No locks, yes lox: The story behind the brilliant new sign on the Brooklyn Bridge
In New York City, a bagel with schmear, the city's signature breakfast bread product, is the one ring to rule them all. Now, everyone's favorite carbohydrate is prominently featured on a cheeky new Brooklyn Bridge sign that was posted in October.
The sign reads "NO LOCKS YES LOX" and features an everything bagel with lox (aka smoked salmon). It sits atop the Brooklyn Bridge promenade, which 4,000 pedestrians use each day, according to the NYC Department of Transportation. The sign's goal: to discourage Brooklyn Bridge visitors from affixing "love locks" to the landmark and remind them it could earn them a fine of $100. (Think of how many bagels you could buy with that kind of dough!)
Love lock lockdown
Local and visiting lovebirds have been attaching "love locks" to the famous bridge as tokens of affection, but the small gesture has some weighty consequences. On Sept. 8, the locks caused a wire holding a light to snap, a DOT spokesperson said in a phone interview, explaining that the one of the Brooklyn-bound traffic lanes had to close for a few hours for repairs. The city had to cut off around 11,000 locks last year. So much for everlasting love, huh?

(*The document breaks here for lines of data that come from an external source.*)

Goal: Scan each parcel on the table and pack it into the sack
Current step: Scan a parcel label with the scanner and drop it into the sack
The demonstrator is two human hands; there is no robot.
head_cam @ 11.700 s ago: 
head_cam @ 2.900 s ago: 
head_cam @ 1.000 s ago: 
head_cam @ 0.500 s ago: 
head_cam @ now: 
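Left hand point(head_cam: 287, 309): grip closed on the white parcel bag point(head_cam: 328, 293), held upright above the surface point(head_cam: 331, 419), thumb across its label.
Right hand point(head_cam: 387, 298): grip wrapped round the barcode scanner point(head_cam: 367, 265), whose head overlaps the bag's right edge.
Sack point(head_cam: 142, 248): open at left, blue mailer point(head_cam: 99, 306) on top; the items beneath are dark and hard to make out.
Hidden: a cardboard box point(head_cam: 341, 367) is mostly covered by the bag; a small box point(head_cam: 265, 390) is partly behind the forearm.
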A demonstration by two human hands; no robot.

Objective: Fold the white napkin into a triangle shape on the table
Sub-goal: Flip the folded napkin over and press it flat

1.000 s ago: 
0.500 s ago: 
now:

Brooklyn isn't the only city suffering from an influx of love locks. Visitors often fasten locks to the Pont des Arts in Paris, the Ponte Milvio in Rome and several other European bridges. But locks and bridges just aren't a good combination — a section of fencing on the Pont des Arts in Paris started collapsing, causing city officials to clip off the locks in 2015, CNN reported.
It's not entirely clear when or where this tradition began. The International Business Times traces the romantic locks back to 2006, when an Italian novel featured a couple that fastened a lock to a famous bridge in Rome before throwing the key into the river. Meanwhile, the Huffington Post reported the practice allegedly began after a couple broke up during World War II and women in the town of Vrnjacka Banja, Serbia, put padlocks on local bridge to ensure their relationships would not suffer a similar fate.
If you give a bridge a bagel...
If there existed a perfect bagel, it'd be the humble roll that graces the Brooklyn Bridge's new sign. The photo evokes the perfect chewy texture and soft, bready interior that bagel lovers dream of. And of course, it's covered with everything seasoning (dried garlic and onion, poppy seeds, sesame seeds and salt) and has pinkish smoked fish peeking through the schmear-laden bread. The visitor that doesn't stop in their tracks and want to speed walk to the nearest deli after seeing this sign has much to learn about the Big Apple.
Leo's Bagels, a deli located near the New York City DOT's offices in the Financial District, supplied the everything bagel and lox for the sign, a DOT spokesperson said, noting the bagel was photographed so assiduously, it was inedible after employees were done with it. A true bagel martyr.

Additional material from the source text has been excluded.